Катя хотела что-то сказать, но ком в горле… Это был первый допрос, когда слезы…
– Получается, в семье мальчику не говорили, что он не родной? – спросил Гущин.
– Нет, он был сын Тихвинского и всегда знал только это – что он сын священника и внук священника и сам станет священником.
– Но они же с братом знакомы.
Анна Филаретовна молчала.
– И что, никогда прежде вы не слышали о Владимире Галиче и его отце Марке Галиче?
– Нет, я не слышала.
– А о фирме «Веста-холдинг»?
– Эти жертвовали на церковь. Помогали Лавруше строить, деньги давали.
– Владелец «Весты» Владимир Галич, – сказал Гущин.
– Господи, я вам все рассказала, что вам от нас еще нужно? – устало спросила Анна Филаретовна и убрала мокрый платок. – Где Лиза? Она станет беспокоиться, пустите меня к ней.

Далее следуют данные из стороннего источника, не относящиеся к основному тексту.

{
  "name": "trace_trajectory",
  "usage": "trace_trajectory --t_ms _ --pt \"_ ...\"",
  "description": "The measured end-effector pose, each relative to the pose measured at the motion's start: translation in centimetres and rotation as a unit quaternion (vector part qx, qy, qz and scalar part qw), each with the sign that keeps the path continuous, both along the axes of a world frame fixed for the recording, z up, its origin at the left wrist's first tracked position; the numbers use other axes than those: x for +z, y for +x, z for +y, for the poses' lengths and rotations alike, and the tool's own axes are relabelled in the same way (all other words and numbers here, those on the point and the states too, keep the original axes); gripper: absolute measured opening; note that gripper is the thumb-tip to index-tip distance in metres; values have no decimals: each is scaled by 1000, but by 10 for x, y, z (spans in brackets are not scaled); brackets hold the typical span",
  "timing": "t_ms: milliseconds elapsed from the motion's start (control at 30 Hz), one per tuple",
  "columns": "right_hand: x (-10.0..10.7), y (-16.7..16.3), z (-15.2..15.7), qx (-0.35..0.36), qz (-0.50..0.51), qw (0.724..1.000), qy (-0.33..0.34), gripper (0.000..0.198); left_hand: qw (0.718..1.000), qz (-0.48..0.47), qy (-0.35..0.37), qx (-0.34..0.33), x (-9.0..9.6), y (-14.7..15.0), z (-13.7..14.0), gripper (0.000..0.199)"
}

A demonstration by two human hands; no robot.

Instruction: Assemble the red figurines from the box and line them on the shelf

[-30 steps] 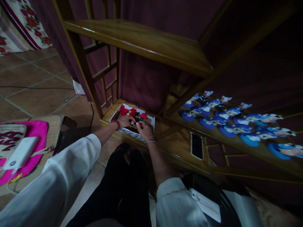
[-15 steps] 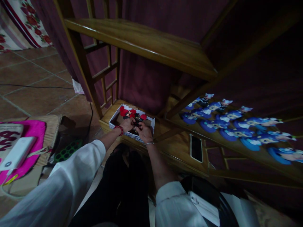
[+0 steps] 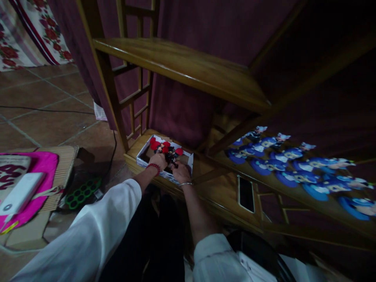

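A shallow white cardboard box (image 3: pixel 141 157) stands on the low wooden shelf and holds small red-and-black figurines (image 3: pixel 161 147) with rounded red parts. My left hand (image 3: pixel 159 160), a red bead bracelet at its wrist, reaches over the box's near side, its fingers curled against a dark figurine. My right hand (image 3: pixel 181 172), wearing a thin silver bangle, is inside the right part of the box. Its thumb and fingers pinch the lower end of a black figurine (image 3: pixel 171 156). Both sets of fingertips are partly hidden by the hands and the dark parts.
A wooden upper shelf board (image 3: pixel 182 70) overhangs the box. Several blue-and-white figurines (image 3: pixel 289 156) stand in rows on the right-hand shelf. A phone (image 3: pixel 245 194) lies right of the box. At left are a white power bank (image 3: pixel 22 192) on a pink pad (image 3: pixel 48 168) and a green holed tray (image 3: pixel 82 194).
The view has shifted slightly, so the shelf sits lower. My hands have drawn back a little and more of the figurines shows between them.
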State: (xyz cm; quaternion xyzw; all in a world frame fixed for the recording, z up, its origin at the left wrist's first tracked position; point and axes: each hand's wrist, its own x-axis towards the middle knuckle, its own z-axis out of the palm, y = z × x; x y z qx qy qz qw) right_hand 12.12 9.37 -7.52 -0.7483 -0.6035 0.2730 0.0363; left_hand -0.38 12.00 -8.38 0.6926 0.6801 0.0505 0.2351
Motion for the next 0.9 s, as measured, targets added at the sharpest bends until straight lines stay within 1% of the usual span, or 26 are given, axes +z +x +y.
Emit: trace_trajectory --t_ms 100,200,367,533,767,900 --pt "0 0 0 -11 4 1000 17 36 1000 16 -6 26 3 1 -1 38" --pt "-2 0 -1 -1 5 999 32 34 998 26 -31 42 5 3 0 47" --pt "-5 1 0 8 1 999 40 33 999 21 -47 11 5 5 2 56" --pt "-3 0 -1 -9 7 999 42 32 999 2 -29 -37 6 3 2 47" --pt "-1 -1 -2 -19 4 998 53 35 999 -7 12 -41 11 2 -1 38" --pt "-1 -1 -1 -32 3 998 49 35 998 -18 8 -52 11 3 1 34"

– Пожалуйста, подождите, – Катя наконец-то справилась с собой. – Помогите нам разобраться. Вы вот говорите, что мальчику в семье не говорили, что он не родной, что у него был, есть брат-близнец, растущий в другой семье.
– Истинно так. Он был нашим ребенком. Из рода Тихвинских.
– А он дружно жил в семье? С отцом, матерью приемной, с сестрами?
– Всегда. Все его очень любили. Девочки намного старше, мать он обожал. Отца почитал. По заповедям Господним.
– Но ведь он убегал из дома мальчишкой. Его даже в розыск объявляли как без вести пропавшего.
– Да, то в те ужасные дни, когда матушка умерла. Ему было двенадцать лет. Это смерть матери на него так подействовала. Отчаяние, испуг… бунт, если хотите. Он потом вернулся через два дня. И что-то с того времени в нем изменилось. Я замечала. Он стал вопросы отцу задавать.
– О чем?
– О Боге. О том, как Бог устроил этот мир.
– Фамилию его настоящих родителей вы знаете? – спросил следователь Жужин.
– Мать звали Тамарой, фамилия такая литовская или польская – что-то вроде Миржеч или Миркас, а может, украинская Миржаченко. Мне уже не вспомнить. Тихвинский однажды об этом сказал, и больше мы этой темы не касались.
– И за столько лет никто из его родственников не объявлялся, никто не интересовался его судьбой?
– Когда он был маленький, отцу протоиерею иногда звонили. И он сам звонил. Даже мне поручил звонить, это когда Лавруша лежал в детской больнице, я звонила и диктовала результаты анализов.
– Куда вы звонили?
– Не знаю, был телефон один… – Анна Филаретовна снова полезла в сумку и долго шарила там по дну, потом извлекла пухлую, растрепанную, перетянутую резинкой записную книжку с пожелтевшими и замусоленными страницами. – Вот тут вроде остался… на какую букву-то… вроде на «И».
– Почему на «И»? – спросила Катя. – Кто с вами говорил?
– Женщина, женский голос.
– Может, это мать? Настоящая мать, посмотрите на букву «Т» или на «М».
– Нет, таким командирским тоном матери не разговаривают. Его мать умерла родами. А то была не мать. Точно на «И», вот они, телефоны, два их тут.
– Почему они записаны у вас на «И»? – Следователь Жужин забрал у нее книжку, чтобы списать номера.
Начертанные в середине страницы фиолетовыми выцветшими чернилами среди прочих номеров, они были семизначными и начинались на 201.